• [Goal of the exercise] For each line below that holds the word "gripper", make a copy.

· · · · ·

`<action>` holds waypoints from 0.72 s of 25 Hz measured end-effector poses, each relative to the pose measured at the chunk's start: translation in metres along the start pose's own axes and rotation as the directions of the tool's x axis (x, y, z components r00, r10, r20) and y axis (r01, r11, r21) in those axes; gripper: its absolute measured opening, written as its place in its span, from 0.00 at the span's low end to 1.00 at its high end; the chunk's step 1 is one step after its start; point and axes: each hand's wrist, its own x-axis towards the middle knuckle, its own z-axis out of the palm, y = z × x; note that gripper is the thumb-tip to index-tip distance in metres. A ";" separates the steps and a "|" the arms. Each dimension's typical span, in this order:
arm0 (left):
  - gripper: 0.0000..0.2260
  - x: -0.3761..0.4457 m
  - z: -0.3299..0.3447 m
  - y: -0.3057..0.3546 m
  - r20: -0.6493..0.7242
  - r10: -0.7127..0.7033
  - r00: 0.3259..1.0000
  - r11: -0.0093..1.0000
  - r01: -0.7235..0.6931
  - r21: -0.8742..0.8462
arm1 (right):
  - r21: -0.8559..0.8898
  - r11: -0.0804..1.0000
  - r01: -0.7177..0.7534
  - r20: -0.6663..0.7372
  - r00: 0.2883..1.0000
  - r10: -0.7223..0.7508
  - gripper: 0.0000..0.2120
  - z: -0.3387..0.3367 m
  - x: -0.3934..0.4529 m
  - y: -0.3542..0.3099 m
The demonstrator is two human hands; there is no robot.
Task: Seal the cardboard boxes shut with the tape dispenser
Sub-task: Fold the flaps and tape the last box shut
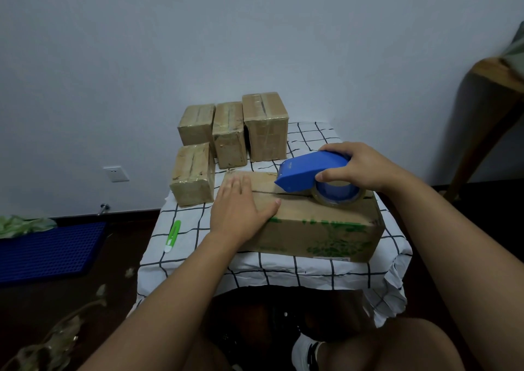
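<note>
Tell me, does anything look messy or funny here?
A little. The checked cloth hangs rumpled and uneven at the front. A green cutter lies loose near the left edge. The small box nearest the left hand sits turned differently from the three boxes behind it. Nothing looks spilled or broken.

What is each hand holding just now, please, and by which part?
The right hand grips the blue tape dispenser around its rear. The left hand presses flat on the large box.
</note>
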 end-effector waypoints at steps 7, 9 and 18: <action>0.47 -0.012 -0.004 0.009 0.100 -0.009 0.995 1.000 0.008 0.011 | 0.017 1.000 -0.021 -0.030 0.999 0.022 0.26 0.004 0.002 0.003; 0.38 -0.014 -0.002 0.015 0.085 0.112 0.990 0.994 -0.111 -0.016 | 0.015 1.000 -0.026 -0.029 0.999 0.027 0.25 0.004 0.001 0.003; 0.34 -0.001 0.003 0.038 0.045 0.167 0.985 0.984 -0.164 -0.065 | -0.009 1.000 -0.017 -0.052 0.999 0.017 0.26 0.006 0.003 0.004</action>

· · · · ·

• [Exercise solution]
`<action>` holds waypoints from 0.72 s of 25 Hz measured end-effector poses, each relative to the pose measured at the chunk's start: translation in metres along the start pose's own axes and rotation as the directions of the tool's x axis (x, y, z components r00, r10, r20) and y axis (r01, r11, r21) in those axes; gripper: its absolute measured opening, written as its place in its span, from 0.00 at the span's low end to 1.00 at its high end; the chunk's step 1 is one step after its start; point and axes: each hand's wrist, its own x-axis towards the middle knuckle, its own z-axis out of the palm, y = z × x; note that gripper is the thumb-tip to index-tip distance in metres. A ";" separates the steps and a "|" the arms. Each dimension's typical span, in this order:
  - gripper: 0.0000..0.2260
  - gripper: 0.0000..0.2120

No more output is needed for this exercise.